Just recently, All Aboard Florida took its biggest step yet to realizing its passenger project, one that Texas Central will eventually have to emulate: It sold $405 million in debt to private investors to finance the initial South Florida leg, from Miami to Fort Lauderdale.
All Aboard Florida offered investors a 12 percent annual return on the five-year bonds. The high-yield offering sold quickly, surprising observers who predicted investors would be scared off by the fact that All Aboard will have no cash flow until the railway is operating, which won’t be for at least another two years. But while the success of the sale could bode well for Texas Central, the projects could also be received very differently. In its coverage of the All Aboard bond sale, Reuters reported that private investors were attracted to the project in part because it involves repurposing and expanding an existing freight railway and doesn’t require as much higher-risk, ground-up construction as the Texas project. Another draw for investors, Reuters reported, was the possibility of government financing down the line, again something that the Texas project doesn’t offer.
This is not the first time a private firm has attempted to build a high-speed rail line in Texas. Back in the late 1980s, two European-backed firms were competing to win a state franchise to connect the so-called Texas triangle of Houston, Dallas, Austin and San Antonio. Dallas-based Southwest Airlines waged an aggressive campaign against the awarding of the franchise, arguing that it would force the carrier to severely scale back its operations in Texas. State officials ultimately granted French-backed Texas TGV a franchise, only to see the company give up on the project after failing to come up with enough capital.
This time around, Southwest Airlines has said it is neutral on the Texas Central Railway project. Eckels and airline industry experts have predicted that the airline will maintain its neutrality, as Southwest has diversified its business enough that it would not likely view a high-speed rail project as a threat to its business.
A turning point
While Texas Central’s project has drawn plenty of attention and some endorsements, most public officials and members of the public are reserving judgment until more details come out. In June, the Federal Railroad Administration launched an environmental impact study of the project. That is likely to include a series of public meetings later this year or early next year to field questions and concerns.

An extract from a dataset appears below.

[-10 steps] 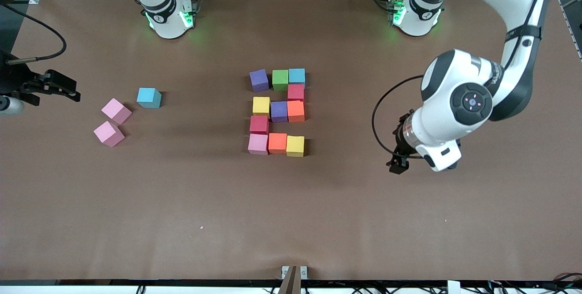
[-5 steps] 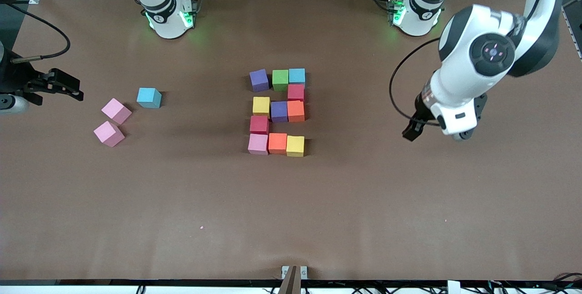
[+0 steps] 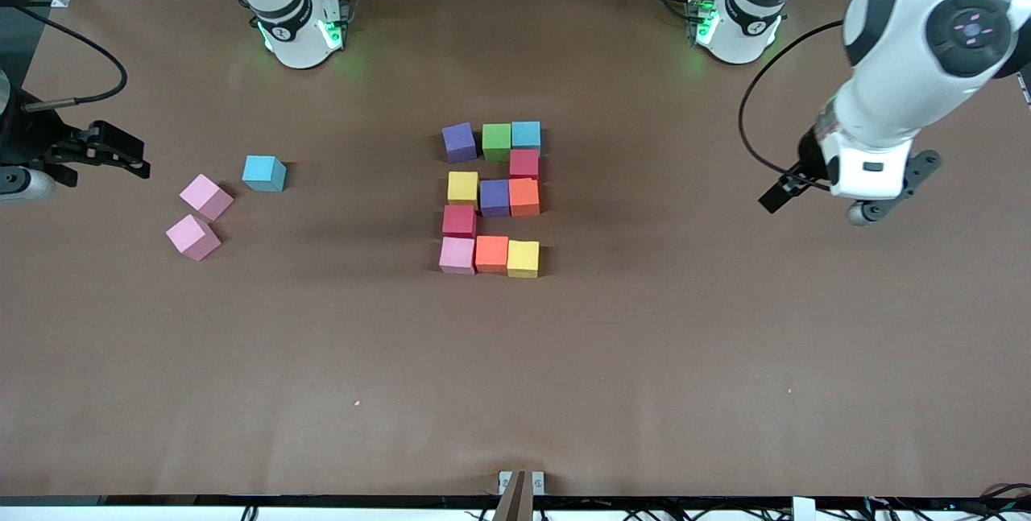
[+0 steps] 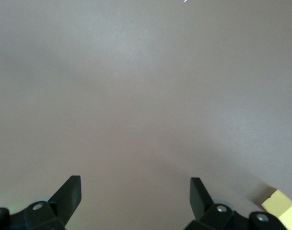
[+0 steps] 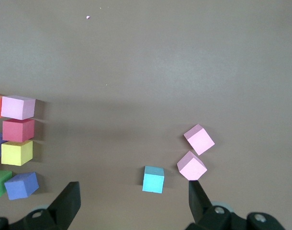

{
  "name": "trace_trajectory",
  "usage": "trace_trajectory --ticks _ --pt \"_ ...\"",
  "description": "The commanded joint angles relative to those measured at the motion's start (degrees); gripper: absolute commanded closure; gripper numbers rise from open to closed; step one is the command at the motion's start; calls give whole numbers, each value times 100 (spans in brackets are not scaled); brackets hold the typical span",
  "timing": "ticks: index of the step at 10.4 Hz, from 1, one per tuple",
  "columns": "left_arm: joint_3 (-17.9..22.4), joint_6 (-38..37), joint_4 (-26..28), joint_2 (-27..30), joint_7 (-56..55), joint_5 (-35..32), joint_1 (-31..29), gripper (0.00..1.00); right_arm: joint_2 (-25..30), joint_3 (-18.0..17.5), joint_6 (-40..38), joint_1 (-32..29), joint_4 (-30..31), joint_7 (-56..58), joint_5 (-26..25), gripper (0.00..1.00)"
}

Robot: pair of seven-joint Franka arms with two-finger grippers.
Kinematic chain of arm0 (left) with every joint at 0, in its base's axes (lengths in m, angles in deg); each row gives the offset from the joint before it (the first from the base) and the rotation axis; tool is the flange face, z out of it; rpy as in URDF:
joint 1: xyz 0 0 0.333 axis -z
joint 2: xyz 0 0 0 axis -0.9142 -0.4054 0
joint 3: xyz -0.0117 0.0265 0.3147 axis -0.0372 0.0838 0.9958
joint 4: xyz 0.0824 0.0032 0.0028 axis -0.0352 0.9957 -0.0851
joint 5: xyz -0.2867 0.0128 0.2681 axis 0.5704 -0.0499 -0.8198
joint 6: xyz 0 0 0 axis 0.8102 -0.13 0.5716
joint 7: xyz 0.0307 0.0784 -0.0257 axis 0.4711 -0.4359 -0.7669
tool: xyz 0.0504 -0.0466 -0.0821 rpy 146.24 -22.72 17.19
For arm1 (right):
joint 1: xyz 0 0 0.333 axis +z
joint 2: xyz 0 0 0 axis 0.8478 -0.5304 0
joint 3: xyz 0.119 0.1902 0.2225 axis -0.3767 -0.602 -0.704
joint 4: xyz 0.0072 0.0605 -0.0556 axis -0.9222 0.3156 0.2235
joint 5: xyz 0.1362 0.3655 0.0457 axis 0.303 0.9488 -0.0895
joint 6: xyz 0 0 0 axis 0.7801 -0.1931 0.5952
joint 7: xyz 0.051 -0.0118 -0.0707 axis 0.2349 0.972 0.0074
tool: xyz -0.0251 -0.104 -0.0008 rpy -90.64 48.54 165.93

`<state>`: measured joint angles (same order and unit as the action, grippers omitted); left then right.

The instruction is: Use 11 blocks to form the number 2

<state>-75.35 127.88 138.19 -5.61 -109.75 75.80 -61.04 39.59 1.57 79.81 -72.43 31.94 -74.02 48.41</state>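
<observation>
Eleven blocks lie packed together mid-table in the shape of a 2. The row farthest from the front camera is purple (image 3: 459, 142), green (image 3: 497, 142) and light blue (image 3: 526, 135). The nearest row is pink (image 3: 457, 255), orange (image 3: 491, 254) and yellow (image 3: 523, 258). My left gripper (image 3: 785, 192) (image 4: 135, 189) is open and empty over bare table toward the left arm's end. At the right arm's end my right gripper (image 3: 138, 159) (image 5: 134, 194) hangs open and empty, apart from the blocks.
Three loose blocks lie toward the right arm's end: a light blue one (image 3: 264, 173) (image 5: 153, 179) and two pink ones (image 3: 206, 196) (image 3: 192, 237). The two arm bases (image 3: 302, 30) (image 3: 737, 22) stand along the table's edge farthest from the front camera.
The left arm has swung away from the blocks toward its own end of the table, gripper open throughout. The right gripper and all blocks have stayed put.
</observation>
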Motion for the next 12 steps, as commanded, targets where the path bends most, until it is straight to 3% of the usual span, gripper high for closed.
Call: trace_trajectory --ticks 1,4,7,12 --pt "240 -411 -363 184 1278 -98 -4 0 47 7 -59 40 -56 -71 -42 0" --pt "259 -1183 -1355 132 2510 -18 -92 0 38 7 -51 40 -74 -71 2 0" --pt "250 -1749 -1937 149 3372 -36 -74 0 38 7 -51 40 -74 -62 2 0" --pt "180 -1837 -1983 123 3770 -27 -13 0 29 7 -51 49 -74 -62 11 0"
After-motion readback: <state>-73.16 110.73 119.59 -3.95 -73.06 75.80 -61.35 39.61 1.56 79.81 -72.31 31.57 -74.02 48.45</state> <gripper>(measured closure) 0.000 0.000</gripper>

Peter LeCody, president of Texas Rail Advocates, an advocacy group, said those hearings will likely draw some of the most intense interest from farmers and other property owners who could be affected by the rail line. He expressed optimism that Texas Central officials can allay the project’s critics and meet its goal of shuttling passengers between Dallas and Houston by 2021. He predicted that if that happens, high-speed rail projects in other parts of Texas and around the country would see a burst of momentum.
“This could be the turning point,” LeCody said. “If you can show a return on your investment, I think people will be more open-minded.”

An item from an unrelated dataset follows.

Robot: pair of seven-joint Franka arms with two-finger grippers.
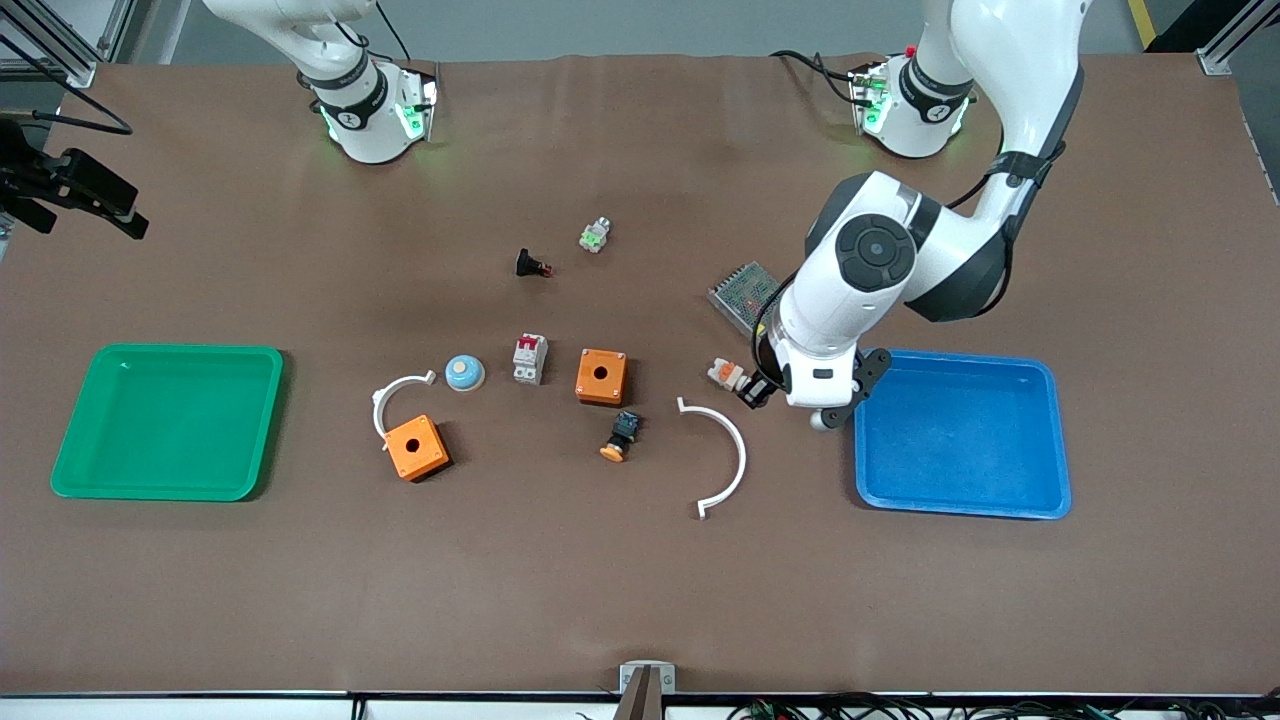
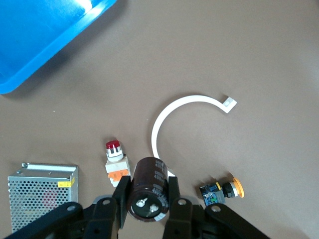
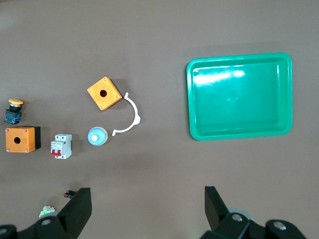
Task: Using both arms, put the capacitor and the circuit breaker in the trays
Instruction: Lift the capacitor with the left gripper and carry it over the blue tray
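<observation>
The left tool (image 2: 148,195) is clamped on the capacitor (image 2: 148,188), a dark cylinder with a silvery end facing the wrist camera, one black finger (image 2: 121,191) pressed to each side of it. Seen from the front, this left tool (image 1: 757,390) hangs low over the bench (image 1: 640,590) just beside the blue tray (image 1: 962,497), at the left arm's end. Directly beneath it lie the white-orange connector (image 2: 115,163) with its red tip and one end of a large white arc (image 2: 169,115); the perforated metal box (image 2: 42,191) sits close to one side, and the black-and-blue button (image 2: 222,189) with an orange cap to the other. The right tool (image 3: 144,209) is held high, its fingers (image 3: 77,206) spread wide apart with nothing between them (in the front view it is out of sight). Far below it, toward the middle of the bench, the circuit breaker (image 3: 61,146) lies flat with its red levers showing, between an orange box (image 3: 20,139) and a pale blue dome (image 3: 96,136). The circuit breaker (image 1: 530,358) is well apart from both tools. A second orange box (image 3: 104,92), a small white arc (image 3: 128,117) and the green tray (image 3: 239,96) also lie under the right tool's view.
</observation>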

This story was produced in partnership with Next City, a nonprofit organization that covers development in metropolitan regions.
Disclosure: This story is part of NextCity's Forefront series, which is supported by the Ford Foundation, a major donor to The Texas Tribune. Southwest Airlines is a corporate sponsor of the Tribune. A complete list of Texas Tribune donors and sponsors can be viewed here.
Correction: An earlier version of this article incorrectly stated the number of riders in the Tokyo-to-Nagoya line of the Shinkansen system in Japan.